In my last blog post
, I told you how excited I am about the huge opportunity ahead for us at Hortonworks. In addition to continued innovation in HDP, there is a huge opportunity for the industry being driven by the Internet of Things (IoT). I think it's broader than the Internet of Things, and is really the Internet of Everything and ANYTHING.
Whether it is in moving metal (like cars or jet engines), wearable technology or even simple things like our modern refrigerator, sensors and the data they create are the next big thing. All of this data being created, consumed and analyzed will create new business opportunities for companies across all industries. The application of IoT technologies will enable new business models and customer interactions like connected car, proactive maintenance of equipment, network optimization, enhanced logistics solutions and more.
As I look out into the next few years I predict that IoT (or as I see it the Internet of Anything-to make the point I'll use IoAT) will be even bigger than the advent of big data. And most industry analysts seem quite excited by the prospect of IoT. Further, I think there are three very new problems to be solved to enable IoAT solutions and applications to proliferate successfully.
1: It's the Grid, dummy!
First, IoAT changes the way we think about traditional data flows. I'm not talking about specific technologies like ETL or Streaming, but really about how data needs to flow in IoAT. It is a new paradigm around 'data in motion'. Traditional data flow is generally one direction, from source systems to target systems with some level of transformation or processing along the way. In the IoAT world, data flows will be Bi-directional and point to point: meaning that sensors will send data in, but also will require data back and more importantly may even need to talk to each other.
This paradigm shift in data flow requirements reminds me of the transition that utility companies have made from the days of a one way power grid (you know big power plants distributing electrons to consumers over a complex-but one way grid).
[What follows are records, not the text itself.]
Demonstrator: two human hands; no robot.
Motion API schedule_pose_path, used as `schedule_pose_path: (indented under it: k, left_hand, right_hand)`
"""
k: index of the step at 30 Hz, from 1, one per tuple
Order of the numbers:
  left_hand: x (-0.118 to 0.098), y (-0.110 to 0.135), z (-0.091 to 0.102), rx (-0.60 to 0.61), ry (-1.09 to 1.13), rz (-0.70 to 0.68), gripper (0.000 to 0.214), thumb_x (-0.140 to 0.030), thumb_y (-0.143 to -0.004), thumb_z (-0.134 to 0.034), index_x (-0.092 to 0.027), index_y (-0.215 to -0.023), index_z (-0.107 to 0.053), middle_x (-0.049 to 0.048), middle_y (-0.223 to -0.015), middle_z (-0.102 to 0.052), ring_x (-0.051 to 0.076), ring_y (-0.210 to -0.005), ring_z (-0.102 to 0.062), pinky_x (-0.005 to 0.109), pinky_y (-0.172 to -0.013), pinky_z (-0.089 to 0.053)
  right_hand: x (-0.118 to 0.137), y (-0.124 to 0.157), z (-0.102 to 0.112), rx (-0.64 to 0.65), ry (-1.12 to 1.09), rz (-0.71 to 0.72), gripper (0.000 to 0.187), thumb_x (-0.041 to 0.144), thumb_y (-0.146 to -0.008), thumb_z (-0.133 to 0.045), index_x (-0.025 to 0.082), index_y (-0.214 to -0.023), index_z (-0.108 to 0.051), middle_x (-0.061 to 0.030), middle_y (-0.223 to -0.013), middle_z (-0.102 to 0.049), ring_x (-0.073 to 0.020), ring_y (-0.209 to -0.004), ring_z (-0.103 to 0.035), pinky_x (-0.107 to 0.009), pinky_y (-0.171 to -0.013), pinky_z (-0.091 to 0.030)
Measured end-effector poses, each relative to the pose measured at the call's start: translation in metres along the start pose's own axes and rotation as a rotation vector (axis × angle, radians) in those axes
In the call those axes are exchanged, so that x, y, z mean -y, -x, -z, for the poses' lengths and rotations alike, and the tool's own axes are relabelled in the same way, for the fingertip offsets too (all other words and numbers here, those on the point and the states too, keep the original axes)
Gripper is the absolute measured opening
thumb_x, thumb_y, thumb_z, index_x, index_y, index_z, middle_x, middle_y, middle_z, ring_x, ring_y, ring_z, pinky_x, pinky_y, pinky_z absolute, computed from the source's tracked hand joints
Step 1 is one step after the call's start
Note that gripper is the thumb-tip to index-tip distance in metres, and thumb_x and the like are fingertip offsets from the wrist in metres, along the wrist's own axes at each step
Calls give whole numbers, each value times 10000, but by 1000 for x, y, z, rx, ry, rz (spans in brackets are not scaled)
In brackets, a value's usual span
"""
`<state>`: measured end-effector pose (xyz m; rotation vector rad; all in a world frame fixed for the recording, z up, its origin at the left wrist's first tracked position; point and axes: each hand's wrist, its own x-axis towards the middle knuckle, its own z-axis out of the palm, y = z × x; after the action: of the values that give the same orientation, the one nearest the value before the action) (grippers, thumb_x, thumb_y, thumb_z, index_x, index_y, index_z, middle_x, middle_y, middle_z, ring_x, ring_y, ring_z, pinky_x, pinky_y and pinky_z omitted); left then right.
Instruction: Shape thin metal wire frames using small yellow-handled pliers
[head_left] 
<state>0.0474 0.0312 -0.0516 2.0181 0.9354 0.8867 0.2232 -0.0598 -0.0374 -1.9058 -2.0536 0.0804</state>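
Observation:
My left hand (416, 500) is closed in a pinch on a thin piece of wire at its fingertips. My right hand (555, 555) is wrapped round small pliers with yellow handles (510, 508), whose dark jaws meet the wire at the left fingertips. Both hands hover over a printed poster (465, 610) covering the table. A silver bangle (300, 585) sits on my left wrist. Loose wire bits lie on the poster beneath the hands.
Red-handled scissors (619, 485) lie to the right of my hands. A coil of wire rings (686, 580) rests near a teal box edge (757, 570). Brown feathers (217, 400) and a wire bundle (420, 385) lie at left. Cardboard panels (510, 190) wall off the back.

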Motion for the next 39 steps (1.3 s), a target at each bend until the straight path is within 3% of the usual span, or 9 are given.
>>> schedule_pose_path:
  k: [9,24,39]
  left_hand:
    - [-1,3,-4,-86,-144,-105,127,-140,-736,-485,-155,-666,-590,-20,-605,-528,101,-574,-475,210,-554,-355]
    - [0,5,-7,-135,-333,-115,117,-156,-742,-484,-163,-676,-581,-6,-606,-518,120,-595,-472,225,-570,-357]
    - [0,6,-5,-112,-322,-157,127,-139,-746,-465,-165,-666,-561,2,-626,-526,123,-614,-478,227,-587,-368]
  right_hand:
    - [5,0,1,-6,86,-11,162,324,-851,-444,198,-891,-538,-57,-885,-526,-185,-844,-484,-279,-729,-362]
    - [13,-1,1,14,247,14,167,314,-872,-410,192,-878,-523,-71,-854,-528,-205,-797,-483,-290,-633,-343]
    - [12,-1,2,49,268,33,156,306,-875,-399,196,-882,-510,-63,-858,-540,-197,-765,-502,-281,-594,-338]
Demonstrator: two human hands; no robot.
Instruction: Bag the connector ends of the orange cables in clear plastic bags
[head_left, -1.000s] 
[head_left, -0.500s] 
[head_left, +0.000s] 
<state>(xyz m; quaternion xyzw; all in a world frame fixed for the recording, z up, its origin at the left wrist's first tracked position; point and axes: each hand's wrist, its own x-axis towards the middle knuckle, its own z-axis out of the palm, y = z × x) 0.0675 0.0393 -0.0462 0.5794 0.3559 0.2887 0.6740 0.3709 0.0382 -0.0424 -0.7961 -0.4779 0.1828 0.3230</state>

Enter the smart grid where consumers may also be generating power and putting it into the grid. It's a new paradigm that required new technology and new thinking.
Adding to the complexity of modern IoAT data flows is the notion that the optimizing the data flow grid will be very important. Bandwidth may be limited in some portions of the grid, and may be very expensive in other parts of the grid. Managing to optimize and understand variability of a diverse bi-directional and point-to-point grid will be key.
2: Beware, the Jagged Edge!
Second, an IoAT world means that the perimeter of data processing is outside the data center and can be very jagged. This 'Jagged Edge' creates new opportunity for security, data protection, data governance and provenance. Traditional solutions that reside inside the data center were not constructed to handle this complexity.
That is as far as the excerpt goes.